Scriptures vs. Mans traditions: The word "traditions" is found 13 times in the New Testament, but only in three cases does it carry a favorable connotation. In the other 10 passages, it incurs the disfavor of Christ and His Apostles.

In the three verses, where the term "tradition" is used favorably, it is evident that the Apostle Paul was talking about something which he and other inspired individuals had taught. Let's look at 1 Cor. 11:2, where we see Paul first using the term tradition in a positive light. "Now I praise you, brethren, that you remember me in all things, and keep the ordinances [traditions, principles; and instructions], as I delivered them to you." Here, the word traditions literally means, principles and instructions given to you from God's written word. The idea of being handed down orally from one generation to another, is not in this meaning.

The other two positive examples are found in 2 Thessalonians. "Therefore, brethren, stand fast, and hold the traditions [things already delivered] which you have been taught, whether by word, or our epistle" (2 Thess. 2: 15). That is the boundary we are to stay within. The third example says, "Now we command you, brethren, in the name of our Lord Jesus Christ, that you withdraw yourselves from every brother that walks disorderly, and not after the tradition which he received of us" (2 Thess. 3:6).

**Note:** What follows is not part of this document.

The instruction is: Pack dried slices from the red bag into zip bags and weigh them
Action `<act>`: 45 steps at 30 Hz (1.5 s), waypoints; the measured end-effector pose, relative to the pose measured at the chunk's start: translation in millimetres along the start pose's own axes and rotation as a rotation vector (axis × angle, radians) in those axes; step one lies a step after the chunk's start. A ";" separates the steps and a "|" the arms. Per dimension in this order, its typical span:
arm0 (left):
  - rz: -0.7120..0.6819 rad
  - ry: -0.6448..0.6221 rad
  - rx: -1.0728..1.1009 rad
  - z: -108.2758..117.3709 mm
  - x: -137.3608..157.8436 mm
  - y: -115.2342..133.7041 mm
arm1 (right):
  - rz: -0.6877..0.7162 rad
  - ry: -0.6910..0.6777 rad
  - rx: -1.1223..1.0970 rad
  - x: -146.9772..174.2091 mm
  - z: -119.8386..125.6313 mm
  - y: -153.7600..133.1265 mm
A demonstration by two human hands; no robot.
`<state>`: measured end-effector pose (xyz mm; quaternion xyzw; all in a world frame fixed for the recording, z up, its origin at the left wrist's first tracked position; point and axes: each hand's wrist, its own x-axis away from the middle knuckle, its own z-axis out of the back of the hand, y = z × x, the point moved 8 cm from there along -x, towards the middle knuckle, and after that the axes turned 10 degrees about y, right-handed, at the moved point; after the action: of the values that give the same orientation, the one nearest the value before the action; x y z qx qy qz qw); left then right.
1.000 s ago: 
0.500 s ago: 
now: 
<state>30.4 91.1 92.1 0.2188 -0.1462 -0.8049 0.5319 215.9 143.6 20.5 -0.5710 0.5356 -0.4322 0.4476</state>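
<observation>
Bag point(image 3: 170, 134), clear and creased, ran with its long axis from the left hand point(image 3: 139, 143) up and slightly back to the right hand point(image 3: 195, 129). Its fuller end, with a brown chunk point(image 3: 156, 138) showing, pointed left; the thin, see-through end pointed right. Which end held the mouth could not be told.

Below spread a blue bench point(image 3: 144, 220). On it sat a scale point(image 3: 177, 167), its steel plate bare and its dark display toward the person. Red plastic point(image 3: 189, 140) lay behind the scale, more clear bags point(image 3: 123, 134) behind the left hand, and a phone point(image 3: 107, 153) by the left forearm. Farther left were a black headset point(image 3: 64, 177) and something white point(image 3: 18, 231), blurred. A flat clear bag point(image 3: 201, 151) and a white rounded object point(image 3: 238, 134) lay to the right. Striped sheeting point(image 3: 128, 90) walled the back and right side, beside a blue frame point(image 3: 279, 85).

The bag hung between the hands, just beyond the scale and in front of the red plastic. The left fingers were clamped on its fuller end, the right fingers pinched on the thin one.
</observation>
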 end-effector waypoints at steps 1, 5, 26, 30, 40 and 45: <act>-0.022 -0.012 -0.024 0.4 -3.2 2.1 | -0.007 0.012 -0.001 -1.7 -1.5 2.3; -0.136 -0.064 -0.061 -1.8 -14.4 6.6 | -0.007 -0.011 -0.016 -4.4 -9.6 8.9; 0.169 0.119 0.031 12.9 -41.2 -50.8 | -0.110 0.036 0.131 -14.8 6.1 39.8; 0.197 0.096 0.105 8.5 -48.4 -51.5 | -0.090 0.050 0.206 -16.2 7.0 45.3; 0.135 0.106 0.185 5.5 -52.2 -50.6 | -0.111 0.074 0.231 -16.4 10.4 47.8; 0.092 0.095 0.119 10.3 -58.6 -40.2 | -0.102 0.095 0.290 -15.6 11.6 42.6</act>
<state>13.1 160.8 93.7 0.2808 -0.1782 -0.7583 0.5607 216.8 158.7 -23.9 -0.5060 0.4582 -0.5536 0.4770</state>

Paul and the other apostles did not involve themselves in syncretism. These scriptures are clear that Paul is not talking about keeping mans oral traditions handed down over the years, by word of mouth, but the literal, written word of God.

So we simply need to ask. Is what we do something that was established by the original Apostles or something that was added after what was taught and written by them? Anything added after the original 12 Apostles is to be taken as “added by mans tradition” and “after the rudiments of the world and not after Christ"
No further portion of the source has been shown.